To craft this epic tale, which he noted arrived more or less "fully formed" once he started thinking about the project, Haun turned to Mitten. The pair had discussed working together for a while, and when the moment finally came Mitten jumped at the chance to flex his sci-fi muscles across the various cosmic environments of the story.

"I have a huge soft spot for drawing sci-fi and fantasy stories and have been fortunate enough to do a number of them over the years; they’re so much fun — the scale and scope of everything, the world-building, the chance to play in one alien landscape for a bit before, maybe even just a few pages later, jumping somewhere else entirely," Mitten said. "This sort of thing, these stories, they’re right in my wheelhouse; I’ve been drawing this type of thing, in some form or another, for as long as I’ve been drawing, so the look and feel tends to come fairly easily, really. And working with Jeremy on something like this, someone who just has a natural flair for writing, made it even easier.

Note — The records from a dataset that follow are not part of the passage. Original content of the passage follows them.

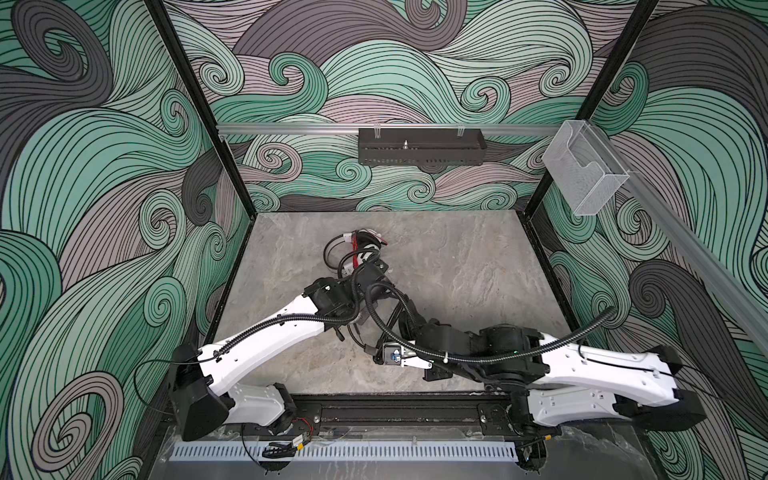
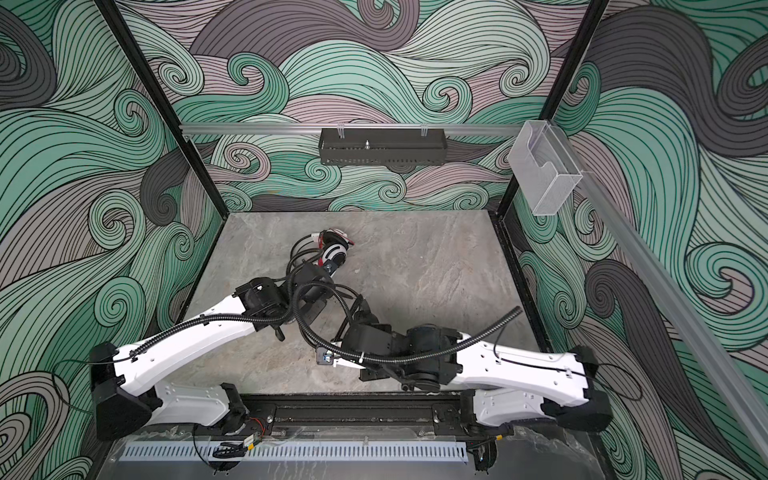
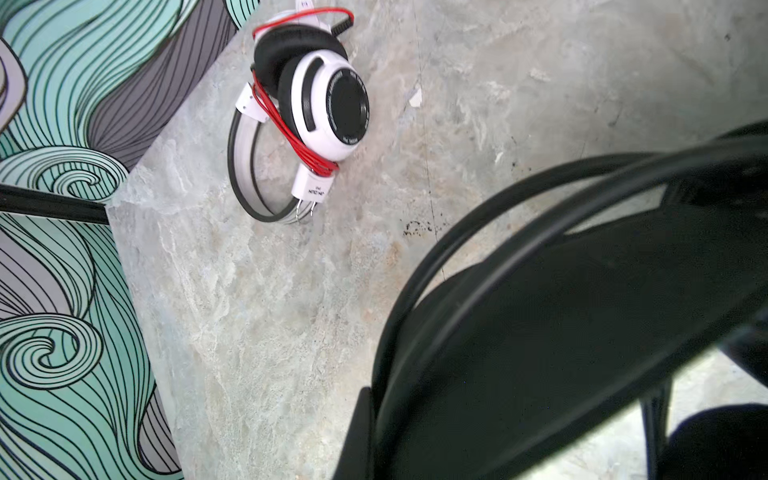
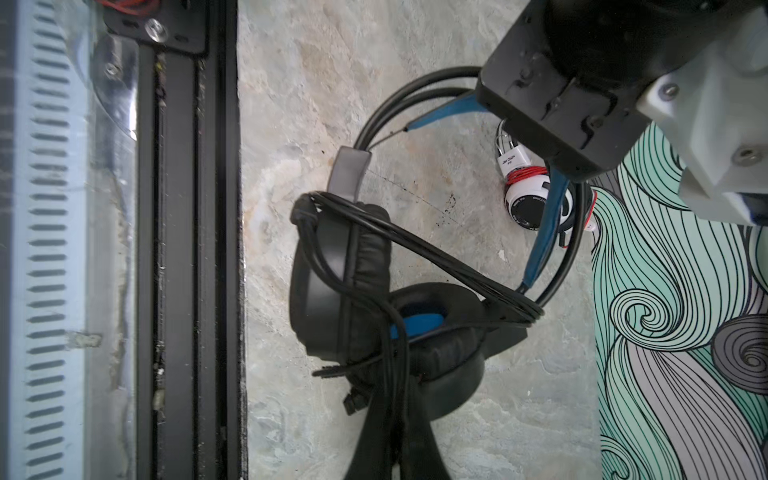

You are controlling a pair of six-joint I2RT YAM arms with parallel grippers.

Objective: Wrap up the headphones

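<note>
Left gripper (image 1: 371,270) clamped on headband (image 4: 376,111) of black headset (image 4: 345,270), right gripper (image 4: 392,424) pinched on its black cord (image 4: 436,257), mid-table. White headset (image 3: 328,104) lies on the table (image 3: 291,332) just behind. Black tray (image 1: 419,160), clear bin (image 1: 590,174) hang on rails (image 1: 291,128).

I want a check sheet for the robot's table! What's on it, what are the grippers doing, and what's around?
Surface: grey stone-look table.
Job's things: white headphones at the back, red cord wound round them; black headphones with blue accents nearer the arms, black cord looped across them.
Clutter: small white scrap and dark specks.
Grippers: left gripper shut, at the black headphones' band, grip hidden; right gripper shut on the black cord.
Cables: ribbed black hoses along both arms.
Surroundings: swirl-patterned walls, black tray on the back rail, clear box on the right rail.
</note>
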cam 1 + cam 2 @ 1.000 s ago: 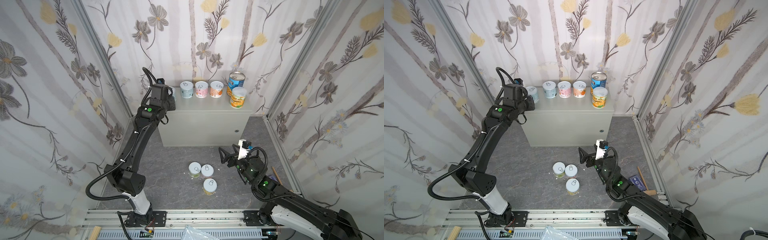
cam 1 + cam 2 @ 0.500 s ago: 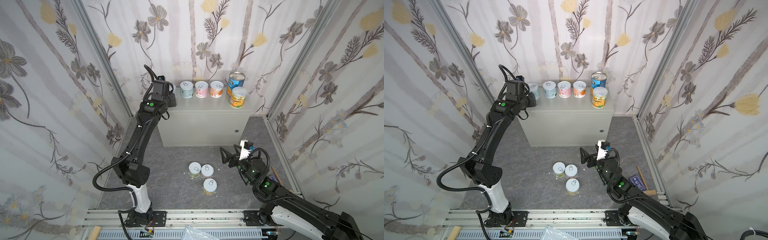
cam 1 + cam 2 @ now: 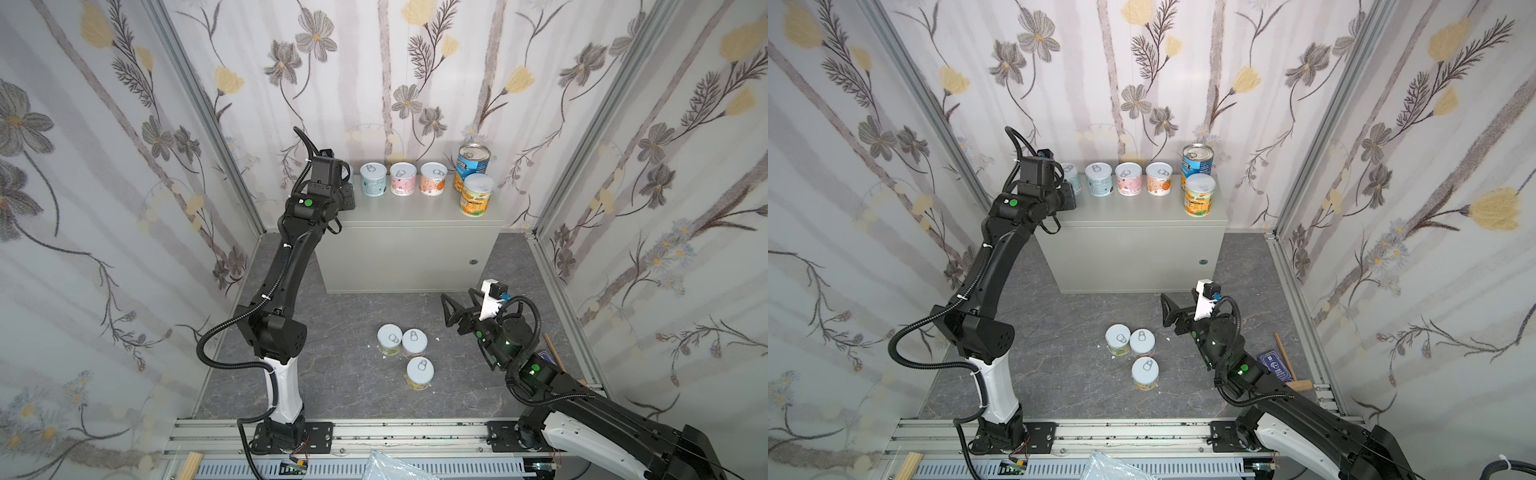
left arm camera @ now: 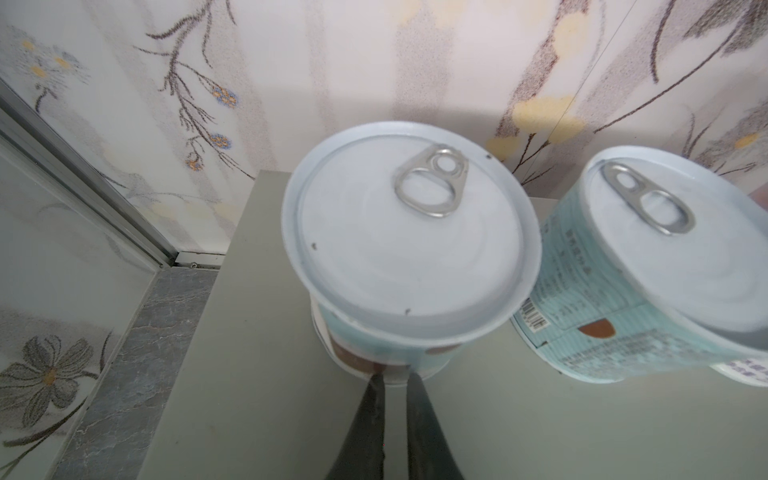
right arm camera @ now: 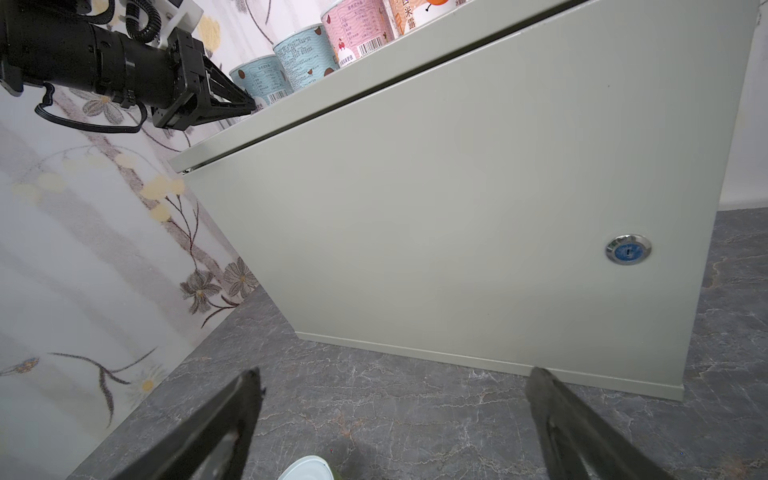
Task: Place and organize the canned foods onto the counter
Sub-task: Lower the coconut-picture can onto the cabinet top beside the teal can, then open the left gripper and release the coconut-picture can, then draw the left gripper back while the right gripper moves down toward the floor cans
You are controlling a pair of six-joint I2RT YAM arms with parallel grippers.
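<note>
AT THE DESK (image 3: 407, 216): My left hand (image 4: 395, 376) is pinched shut on nothing. Its two fingertips sit side by side against the foot of the end can (image 4: 409, 232), the pale-blue one standing by the desk's back edge at the end nearest my left arm. Along that back edge run the neighbouring can (image 4: 648, 257), a pink can (image 3: 403, 178) and a peach can (image 3: 433, 178). The tall blue can (image 3: 473, 164) closes the line at the desk's other end, with the orange-yellow can (image 3: 477, 199) just in front of it. Six of nine are up. Three cans (image 3: 414, 343) stand in a tight cluster on the floor (image 3: 332, 353) before the desk's door. My right hand (image 5: 395, 374) hangs spread wide and empty, low over the floor between them and the door.

The step in hand, as I read it, is tidying: nudging the end can into line with its row. To do it well I should push low, at the foot where my fingertips are, and slowly, so the can slides rather than tips. The push should go straight toward the desk's back edge, not sideways toward the desk's end, where little top is left. I should stop once its lid is level with its neighbour's. Whether the two pale-blue cans already touch I cannot tell.
</note>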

"The tricky part in anything like this is clearly establishing one location from another and giving each place its own look and personality, because if one isn’t careful, everything can kind of blend together after a while. And in a fast-paced story like 40 Seconds, where everything’s always on the move, that’s especially important."

Part of the fun of 40 Seconds, which is evident in the first issue, lies in the way that Haun and Mitten are able to root the story in blockbuster sci-fi elements that we all know and love, only to then spin things off in a different direction. In the preview pages in the gallery above, you'll see those shades of Alien that Haun noted as the crew gets up and gets ready for their mission, and other clear sci-fi influences (the gates, for example, will obviously connect the story to Stargate for some readers) shine through as the story takes shape. Once the journey begins, though, all bets are off, as Haun and Mitten attempt to deliver something new on this wild space adventure. However recognizable the opening might be, Haun said, what comes next will be a surprise.

"I love when a story can start out about one thing and then turn around completely," Haun said. "This is a book about a group of explorers traveling across the universe. But of course that's just the starting point. Things get weird really quickly. Nothing is quite what it seems. And the things that are hunting our team are relentless. Sometimes you see a story and immediately know where it's going. I think we've taken something that feels familiar and have gone somewhere completely different with it. It's going to be a hell of a ride."

40 Seconds #1 debuts August 25, and will be available for purchase on comiXology and Kindle free to subscribers of comiXology Unlimited, Kindle Unlimited, and Amazon Prime.